Em mais um exemplo da nefasta juristocracia, os operadores do sistema criaram o “lar de referência” na guarda compartilhada. Ou seja, a guarda dentro da guarda. É um produto especialmente desenhado para que pais e mães continuem brigando exatamente como brigavam na vigência das regras previstas no Código Civil de 2002. É a guarda VIP (Special Deluxe) que, por existir, precisa ser disputada. Mesmo a convivência, que deveria ser equilibrada, é dificultada ao genitor que não possui a guarda ou “lar de referência”. Muitos doutrinadores passaram a criticar a convivência igualitária ou equilibrada afirmando, com base em citações de gurus, místicos e pseudocientistas dos anos 70/80, que ela faz mal, muito mal.

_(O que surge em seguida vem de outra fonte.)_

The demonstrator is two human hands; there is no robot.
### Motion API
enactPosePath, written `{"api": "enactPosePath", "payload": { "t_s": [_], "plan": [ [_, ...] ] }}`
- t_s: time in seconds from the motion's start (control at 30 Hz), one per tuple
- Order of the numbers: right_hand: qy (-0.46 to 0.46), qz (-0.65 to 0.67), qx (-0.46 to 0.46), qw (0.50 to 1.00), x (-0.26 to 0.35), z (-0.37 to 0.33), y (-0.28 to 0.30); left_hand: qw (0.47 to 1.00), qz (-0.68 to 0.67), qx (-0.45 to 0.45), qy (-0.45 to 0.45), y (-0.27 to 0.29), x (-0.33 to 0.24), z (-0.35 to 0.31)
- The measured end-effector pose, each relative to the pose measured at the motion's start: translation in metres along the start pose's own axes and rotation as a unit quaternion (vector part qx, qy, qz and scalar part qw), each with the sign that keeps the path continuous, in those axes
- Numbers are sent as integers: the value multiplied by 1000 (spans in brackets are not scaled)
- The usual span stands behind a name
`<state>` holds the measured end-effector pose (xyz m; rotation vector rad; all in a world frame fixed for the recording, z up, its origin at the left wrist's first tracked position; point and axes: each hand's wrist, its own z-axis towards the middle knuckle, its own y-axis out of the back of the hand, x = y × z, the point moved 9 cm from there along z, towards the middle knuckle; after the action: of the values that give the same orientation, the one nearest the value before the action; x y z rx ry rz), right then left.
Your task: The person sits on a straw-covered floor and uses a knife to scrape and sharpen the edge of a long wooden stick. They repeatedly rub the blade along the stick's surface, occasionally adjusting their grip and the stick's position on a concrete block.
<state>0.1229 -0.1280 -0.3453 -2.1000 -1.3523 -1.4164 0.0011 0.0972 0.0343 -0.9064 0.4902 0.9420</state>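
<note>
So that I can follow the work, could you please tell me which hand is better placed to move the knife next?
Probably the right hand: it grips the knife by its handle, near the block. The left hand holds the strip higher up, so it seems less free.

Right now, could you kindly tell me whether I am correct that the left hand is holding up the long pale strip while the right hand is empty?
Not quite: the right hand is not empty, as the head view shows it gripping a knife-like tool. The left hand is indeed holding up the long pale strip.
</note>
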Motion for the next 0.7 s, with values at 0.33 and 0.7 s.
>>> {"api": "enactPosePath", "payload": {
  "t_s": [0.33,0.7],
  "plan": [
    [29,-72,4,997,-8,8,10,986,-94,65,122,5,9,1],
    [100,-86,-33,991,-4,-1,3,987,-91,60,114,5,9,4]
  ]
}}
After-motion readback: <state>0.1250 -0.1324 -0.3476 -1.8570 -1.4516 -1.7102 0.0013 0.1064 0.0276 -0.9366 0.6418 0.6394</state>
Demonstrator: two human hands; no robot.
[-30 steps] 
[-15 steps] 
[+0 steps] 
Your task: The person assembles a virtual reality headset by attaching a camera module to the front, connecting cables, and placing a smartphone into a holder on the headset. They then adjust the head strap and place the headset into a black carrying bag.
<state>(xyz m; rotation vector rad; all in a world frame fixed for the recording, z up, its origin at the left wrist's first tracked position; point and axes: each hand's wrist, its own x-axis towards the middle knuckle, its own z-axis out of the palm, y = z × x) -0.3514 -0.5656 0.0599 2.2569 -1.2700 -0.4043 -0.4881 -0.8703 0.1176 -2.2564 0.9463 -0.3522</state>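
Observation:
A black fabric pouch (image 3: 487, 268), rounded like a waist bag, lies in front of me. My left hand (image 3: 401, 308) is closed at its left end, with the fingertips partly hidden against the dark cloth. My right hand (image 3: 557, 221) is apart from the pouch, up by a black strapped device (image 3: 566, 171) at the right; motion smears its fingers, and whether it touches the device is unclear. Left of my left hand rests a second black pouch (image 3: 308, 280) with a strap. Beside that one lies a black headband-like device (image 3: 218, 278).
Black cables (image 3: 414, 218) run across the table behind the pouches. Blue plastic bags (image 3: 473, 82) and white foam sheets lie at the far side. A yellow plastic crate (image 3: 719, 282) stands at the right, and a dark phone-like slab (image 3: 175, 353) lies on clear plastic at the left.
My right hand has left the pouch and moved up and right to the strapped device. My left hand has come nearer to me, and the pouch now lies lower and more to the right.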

O jurista Rolf Madaleno, no artigo A Lei da Guarda Compartilhada, recomenda que os operadores façam o exato oposto daquilo que a lei determina. "Portanto, a imposição da guarda compartilhada física não é automática e generalizada, mas muito ao revés, segue sendo excepcional e dependente de uma orientação técnica que demonstre ao juiz a viabilidade e a pertinência da instituição de uma guarda compartilhada de divisão de tempo, e que também não precisa ser de um tempo obrigatoriamente equilibrado", lembra o autor.

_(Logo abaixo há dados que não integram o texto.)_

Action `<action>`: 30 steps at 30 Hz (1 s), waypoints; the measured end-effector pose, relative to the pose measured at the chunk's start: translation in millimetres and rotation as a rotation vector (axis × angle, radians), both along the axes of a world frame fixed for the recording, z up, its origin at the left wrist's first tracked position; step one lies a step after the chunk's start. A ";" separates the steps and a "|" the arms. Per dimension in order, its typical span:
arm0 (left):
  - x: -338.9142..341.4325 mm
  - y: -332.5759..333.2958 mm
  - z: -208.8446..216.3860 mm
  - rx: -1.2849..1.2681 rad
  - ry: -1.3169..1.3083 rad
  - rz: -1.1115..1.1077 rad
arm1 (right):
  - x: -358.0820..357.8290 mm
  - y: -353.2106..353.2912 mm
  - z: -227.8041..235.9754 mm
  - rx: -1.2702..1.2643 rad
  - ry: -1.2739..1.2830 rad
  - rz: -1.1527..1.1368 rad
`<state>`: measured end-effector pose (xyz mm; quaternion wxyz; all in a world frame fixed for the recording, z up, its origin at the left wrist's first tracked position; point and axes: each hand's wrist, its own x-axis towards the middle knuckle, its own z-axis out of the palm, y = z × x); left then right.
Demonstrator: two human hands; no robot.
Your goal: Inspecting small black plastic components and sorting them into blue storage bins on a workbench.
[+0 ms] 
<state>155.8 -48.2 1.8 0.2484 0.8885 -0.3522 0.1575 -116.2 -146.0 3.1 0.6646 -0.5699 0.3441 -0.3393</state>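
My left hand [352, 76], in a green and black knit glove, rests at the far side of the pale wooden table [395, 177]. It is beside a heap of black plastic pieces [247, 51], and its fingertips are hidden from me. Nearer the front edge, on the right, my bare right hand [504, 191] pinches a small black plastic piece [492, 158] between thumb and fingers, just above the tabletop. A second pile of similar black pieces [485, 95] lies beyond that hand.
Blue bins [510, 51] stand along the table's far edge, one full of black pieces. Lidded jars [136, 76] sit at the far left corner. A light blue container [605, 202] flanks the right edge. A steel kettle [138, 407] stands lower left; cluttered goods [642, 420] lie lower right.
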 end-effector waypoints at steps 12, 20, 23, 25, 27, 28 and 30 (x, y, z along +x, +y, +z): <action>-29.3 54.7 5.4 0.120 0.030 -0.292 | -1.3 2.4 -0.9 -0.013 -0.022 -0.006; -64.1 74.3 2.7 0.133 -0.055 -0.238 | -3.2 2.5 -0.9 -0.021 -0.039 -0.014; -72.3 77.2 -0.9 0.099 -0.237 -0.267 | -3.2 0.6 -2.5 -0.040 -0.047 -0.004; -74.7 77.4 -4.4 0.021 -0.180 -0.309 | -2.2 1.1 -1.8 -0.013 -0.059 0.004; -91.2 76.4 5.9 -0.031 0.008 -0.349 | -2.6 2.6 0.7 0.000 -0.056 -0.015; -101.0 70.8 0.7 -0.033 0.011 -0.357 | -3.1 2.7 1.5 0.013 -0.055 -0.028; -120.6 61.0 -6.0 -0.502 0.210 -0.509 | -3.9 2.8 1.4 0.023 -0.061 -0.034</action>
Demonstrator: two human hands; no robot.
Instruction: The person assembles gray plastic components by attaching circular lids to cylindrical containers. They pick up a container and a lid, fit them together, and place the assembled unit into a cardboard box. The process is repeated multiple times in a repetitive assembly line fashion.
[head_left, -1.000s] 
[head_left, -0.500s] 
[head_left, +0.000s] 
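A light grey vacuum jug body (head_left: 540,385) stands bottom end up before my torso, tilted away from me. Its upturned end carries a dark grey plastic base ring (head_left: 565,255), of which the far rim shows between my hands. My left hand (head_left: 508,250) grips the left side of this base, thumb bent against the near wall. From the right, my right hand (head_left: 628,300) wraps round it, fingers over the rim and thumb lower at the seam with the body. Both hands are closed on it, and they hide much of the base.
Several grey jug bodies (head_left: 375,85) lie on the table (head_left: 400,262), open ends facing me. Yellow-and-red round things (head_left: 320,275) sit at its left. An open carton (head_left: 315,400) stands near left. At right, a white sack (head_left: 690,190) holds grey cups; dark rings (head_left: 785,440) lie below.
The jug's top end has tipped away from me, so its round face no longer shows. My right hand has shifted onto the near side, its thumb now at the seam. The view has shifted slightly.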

Ou seja, segundo o nobre doutrinador, o legislador criou uma regra geral que só se aplica excepcionalmente. Em todos os outros casos deve haver litígio judicial, com disputas sutis sobre irrelevâncias baseadas em argumentos retóricos fundamentados em afirmações já abandonadas pela psicologia contemporânea, tudo isso julgado por juízes que não possuem formação para deliberar sobre esses temas.

Esse desenho institucional que cria dificuldades para vender facilidades não favorece as famílias, ao contrário, prejudica pais, mães e sobretudo as crianças. Prejudica a sociedade, pois acaba auxiliando no afastamento ou abandono paterno. “Lute pelo seu filho”, diz o slogan do profissional que atende aos papais pela manhã, mas cujo slogan é diferente quando atende às mamães, à tarde. O direito deve servir às famílias e não as famílias servirem ao direito.

Márcio Leopoldo Maciel é formado em filosofia pela UFRGS e cursa direito na UFPEL.